### What is being asked
Keep images out and repeat all data exactly.

### Stored data ###

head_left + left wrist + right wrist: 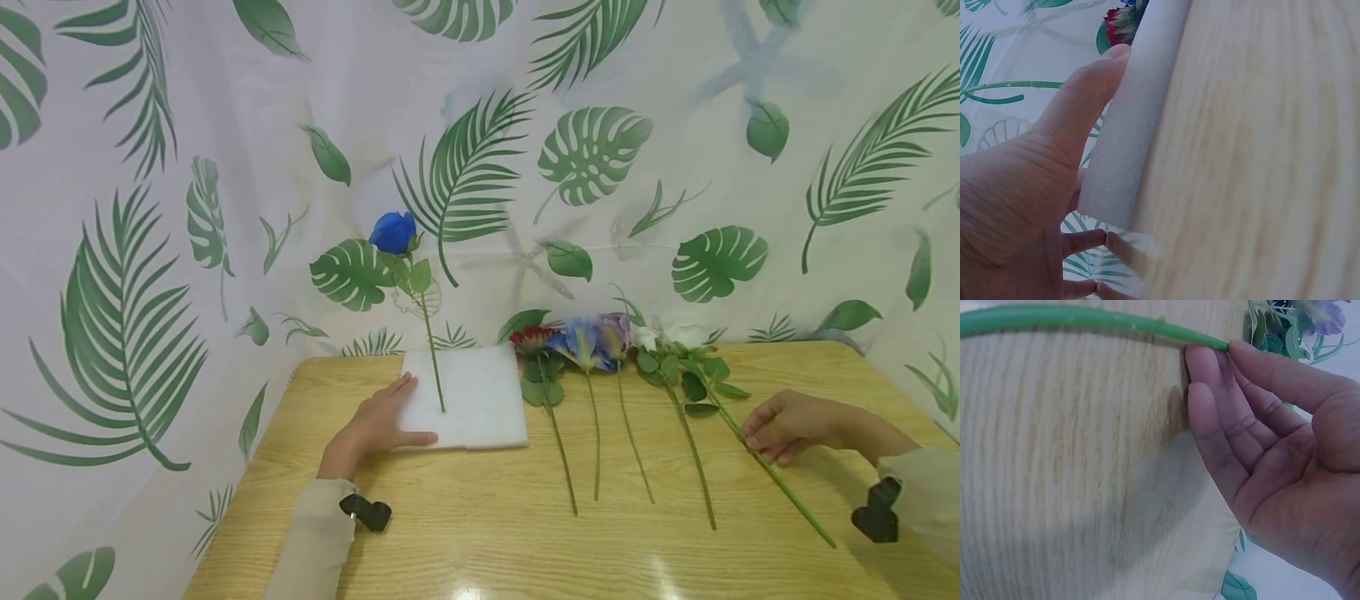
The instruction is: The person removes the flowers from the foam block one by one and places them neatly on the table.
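A blue rose [393, 233] stands upright with its stem in a white foam block [483, 396]. My left hand [381, 417] rests at the block's near left corner, thumb against the front edge and fingers spread along the left side. In the left wrist view, the thumb [1094, 78] touches the foam's edge. On the right, my right hand [802, 425] pinches the green stem of the rightmost white rose [688, 335] between thumb and fingertips. The right wrist view shows that stem [1116, 320] slanting low over the table.
Left of the held rose lie a red flower [534, 337], a blue-violet iris [581, 343], a purple flower [615, 333] and another white rose [647, 337], stems toward me. A leaf-printed curtain [480, 75] hangs behind the wooden table [465, 517].
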Action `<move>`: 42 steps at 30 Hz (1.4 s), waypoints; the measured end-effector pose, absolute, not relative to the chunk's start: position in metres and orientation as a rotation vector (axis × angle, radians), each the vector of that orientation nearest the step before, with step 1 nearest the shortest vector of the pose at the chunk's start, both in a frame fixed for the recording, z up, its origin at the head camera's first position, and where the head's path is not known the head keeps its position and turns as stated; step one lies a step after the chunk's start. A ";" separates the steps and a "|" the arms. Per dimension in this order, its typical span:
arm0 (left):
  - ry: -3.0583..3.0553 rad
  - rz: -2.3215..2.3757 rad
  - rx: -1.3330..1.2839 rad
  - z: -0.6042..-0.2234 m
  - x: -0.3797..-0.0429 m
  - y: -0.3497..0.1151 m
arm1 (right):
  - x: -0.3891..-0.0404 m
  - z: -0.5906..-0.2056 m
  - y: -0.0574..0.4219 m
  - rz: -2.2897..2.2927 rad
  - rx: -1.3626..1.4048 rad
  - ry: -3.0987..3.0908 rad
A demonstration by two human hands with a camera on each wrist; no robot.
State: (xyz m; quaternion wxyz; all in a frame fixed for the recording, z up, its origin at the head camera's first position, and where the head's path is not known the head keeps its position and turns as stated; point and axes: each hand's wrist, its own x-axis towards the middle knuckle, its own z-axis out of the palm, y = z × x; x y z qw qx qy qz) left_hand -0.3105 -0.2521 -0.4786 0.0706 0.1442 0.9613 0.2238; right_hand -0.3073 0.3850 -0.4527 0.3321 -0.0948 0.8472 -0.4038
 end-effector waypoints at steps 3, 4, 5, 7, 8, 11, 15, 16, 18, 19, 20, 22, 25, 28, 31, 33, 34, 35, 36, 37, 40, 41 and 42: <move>2.889 0.683 0.432 -0.479 -0.310 -0.252 | -0.307 -0.452 0.384 -1.053 -0.231 2.216; 2.888 0.688 0.433 -0.478 -0.310 -0.252 | -0.307 -0.452 0.384 -1.053 -0.224 2.217; 2.888 0.688 0.434 -0.478 -0.310 -0.252 | -0.306 -0.451 0.383 -1.053 -0.216 2.217; 2.886 0.694 0.434 -0.478 -0.309 -0.252 | -0.306 -0.451 0.383 -1.057 -0.219 2.215; 2.887 0.694 0.435 -0.478 -0.309 -0.252 | -0.305 -0.450 0.383 -1.059 -0.224 2.213; 2.890 0.691 0.439 -0.479 -0.309 -0.252 | -0.305 -0.449 0.382 -1.063 -0.237 2.205; 2.891 0.688 0.438 -0.479 -0.309 -0.252 | -0.305 -0.448 0.381 -1.080 -0.249 2.192; 2.891 0.688 0.436 -0.480 -0.309 -0.252 | -0.305 -0.448 0.380 -1.085 -0.252 2.190; 2.891 0.688 0.435 -0.480 -0.310 -0.253 | -0.305 -0.448 0.380 -1.090 -0.258 2.185; 2.891 0.689 0.434 -0.481 -0.310 -0.253 | -0.305 -0.448 0.380 -1.090 -0.261 2.185; 2.892 0.689 0.434 -0.481 -0.310 -0.253 | -0.306 -0.448 0.380 -1.088 -0.260 2.186; 2.895 0.683 0.435 -0.481 -0.310 -0.253 | -0.306 -0.448 0.381 -1.081 -0.260 2.192; 2.896 0.678 0.435 -0.480 -0.310 -0.253 | -0.307 -0.448 0.381 -1.069 -0.252 2.205; 2.893 0.676 0.435 -0.481 -0.310 -0.253 | -0.308 -0.448 0.381 -1.065 -0.254 2.210; 2.893 0.678 0.434 -0.481 -0.310 -0.253 | -0.308 -0.447 0.381 -1.064 -0.254 2.214; 2.893 0.676 0.435 -0.481 -0.310 -0.253 | -0.308 -0.446 0.381 -1.070 -0.263 2.216; 2.894 0.676 0.434 -0.482 -0.310 -0.253 | -0.309 -0.445 0.381 -1.070 -0.263 2.219; 2.894 0.676 0.433 -0.482 -0.310 -0.253 | -0.309 -0.444 0.381 -1.068 -0.266 2.225; 2.894 0.677 0.432 -0.482 -0.310 -0.253 | -0.310 -0.444 0.381 -1.068 -0.269 2.227; 2.893 0.678 0.433 -0.482 -0.310 -0.253 | -0.312 -0.443 0.381 -1.066 -0.272 2.233; 2.892 0.680 0.434 -0.482 -0.311 -0.253 | -0.316 -0.438 0.379 -1.054 -0.295 2.249; 2.892 0.678 0.432 -0.481 -0.311 -0.253 | -0.317 -0.436 0.377 -1.049 -0.305 2.256; 2.894 0.677 0.436 -0.481 -0.311 -0.253 | -0.319 -0.434 0.375 -1.040 -0.313 2.263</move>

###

### Solution to this problem
head_left + left wrist + right wrist: 
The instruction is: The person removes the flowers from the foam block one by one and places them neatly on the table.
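A blue rose [393, 233] stands upright with its stem in a white foam block [483, 396]. My left hand [381, 417] rests at the block's near left corner, thumb against the front edge and fingers spread along the left side. In the left wrist view, the thumb [1094, 78] touches the foam's edge. On the right, my right hand [802, 425] pinches the green stem of the rightmost white rose [688, 335] between thumb and fingertips. The right wrist view shows that stem [1116, 320] slanting low over the table.
Left of the held rose lie a red flower [534, 337], a blue-violet iris [581, 343], a purple flower [615, 333] and another white rose [647, 337], stems toward me. A leaf-printed curtain [480, 75] hangs behind the wooden table [465, 517].
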Action `<move>`: 42 steps at 30 Hz (1.4 s), waypoints; the measured end-effector pose, absolute, not relative to the chunk's start: position in metres and orientation as a rotation vector (axis × angle, radians), each the vector of that orientation nearest the step before, with step 1 nearest the shortest vector of the pose at the chunk's start, both in a frame fixed for the recording, z up, its origin at the head camera's first position, and where the head's path is not known the head keeps its position and turns as stated; step one lies a step after the chunk's start. A ";" separates the steps and a "|" the arms. Per dimension in this order, its typical span:
arm0 (left):
  - ry: -3.0583..3.0553 rad
  - rz: -2.3215..2.3757 rad
  - rx: -1.3330..1.2839 rad
  - z: -0.6042..-0.2234 m
  - x: -0.3797..-0.0429 m
  - y: -0.3497..0.1151 m
arm1 (right):
  - x: -0.3891..-0.0404 m
  - z: -0.5906..-0.2056 m
  - y: -0.0574..0.4219 m
  - rz: -2.2897..2.2927 rad
  - rx: -1.3626..1.4048 rad
  - ry: -3.0987..3.0908 rad
A demonstration by two human hands with a camera on each wrist; no robot.
State: (xyz m; quaternion wxyz; all in a frame fixed for the recording, z up, its origin at the head camera's first position, and where the head's path is not known the head keeps its position and turns as stated; point and axes: each hand's wrist, its own x-axis towards the middle knuckle, its own z-axis out of the palm, y = z × x; x y z qw qx qy qz) left_hand -0.3105 -0.2521 -0.4786 0.0706 0.1442 0.9613 0.2238; right_hand -0.3073 0.3850 -0.4527 0.3321 -0.0948 0.8472 -0.4038
 end-effector waypoints at steps 3, 4, 5, 7, 8, 11, 15, 16, 18, 19, 20, 22, 25, 28, 31, 33, 34, 35, 36, 37, 40, 41 and 42: <move>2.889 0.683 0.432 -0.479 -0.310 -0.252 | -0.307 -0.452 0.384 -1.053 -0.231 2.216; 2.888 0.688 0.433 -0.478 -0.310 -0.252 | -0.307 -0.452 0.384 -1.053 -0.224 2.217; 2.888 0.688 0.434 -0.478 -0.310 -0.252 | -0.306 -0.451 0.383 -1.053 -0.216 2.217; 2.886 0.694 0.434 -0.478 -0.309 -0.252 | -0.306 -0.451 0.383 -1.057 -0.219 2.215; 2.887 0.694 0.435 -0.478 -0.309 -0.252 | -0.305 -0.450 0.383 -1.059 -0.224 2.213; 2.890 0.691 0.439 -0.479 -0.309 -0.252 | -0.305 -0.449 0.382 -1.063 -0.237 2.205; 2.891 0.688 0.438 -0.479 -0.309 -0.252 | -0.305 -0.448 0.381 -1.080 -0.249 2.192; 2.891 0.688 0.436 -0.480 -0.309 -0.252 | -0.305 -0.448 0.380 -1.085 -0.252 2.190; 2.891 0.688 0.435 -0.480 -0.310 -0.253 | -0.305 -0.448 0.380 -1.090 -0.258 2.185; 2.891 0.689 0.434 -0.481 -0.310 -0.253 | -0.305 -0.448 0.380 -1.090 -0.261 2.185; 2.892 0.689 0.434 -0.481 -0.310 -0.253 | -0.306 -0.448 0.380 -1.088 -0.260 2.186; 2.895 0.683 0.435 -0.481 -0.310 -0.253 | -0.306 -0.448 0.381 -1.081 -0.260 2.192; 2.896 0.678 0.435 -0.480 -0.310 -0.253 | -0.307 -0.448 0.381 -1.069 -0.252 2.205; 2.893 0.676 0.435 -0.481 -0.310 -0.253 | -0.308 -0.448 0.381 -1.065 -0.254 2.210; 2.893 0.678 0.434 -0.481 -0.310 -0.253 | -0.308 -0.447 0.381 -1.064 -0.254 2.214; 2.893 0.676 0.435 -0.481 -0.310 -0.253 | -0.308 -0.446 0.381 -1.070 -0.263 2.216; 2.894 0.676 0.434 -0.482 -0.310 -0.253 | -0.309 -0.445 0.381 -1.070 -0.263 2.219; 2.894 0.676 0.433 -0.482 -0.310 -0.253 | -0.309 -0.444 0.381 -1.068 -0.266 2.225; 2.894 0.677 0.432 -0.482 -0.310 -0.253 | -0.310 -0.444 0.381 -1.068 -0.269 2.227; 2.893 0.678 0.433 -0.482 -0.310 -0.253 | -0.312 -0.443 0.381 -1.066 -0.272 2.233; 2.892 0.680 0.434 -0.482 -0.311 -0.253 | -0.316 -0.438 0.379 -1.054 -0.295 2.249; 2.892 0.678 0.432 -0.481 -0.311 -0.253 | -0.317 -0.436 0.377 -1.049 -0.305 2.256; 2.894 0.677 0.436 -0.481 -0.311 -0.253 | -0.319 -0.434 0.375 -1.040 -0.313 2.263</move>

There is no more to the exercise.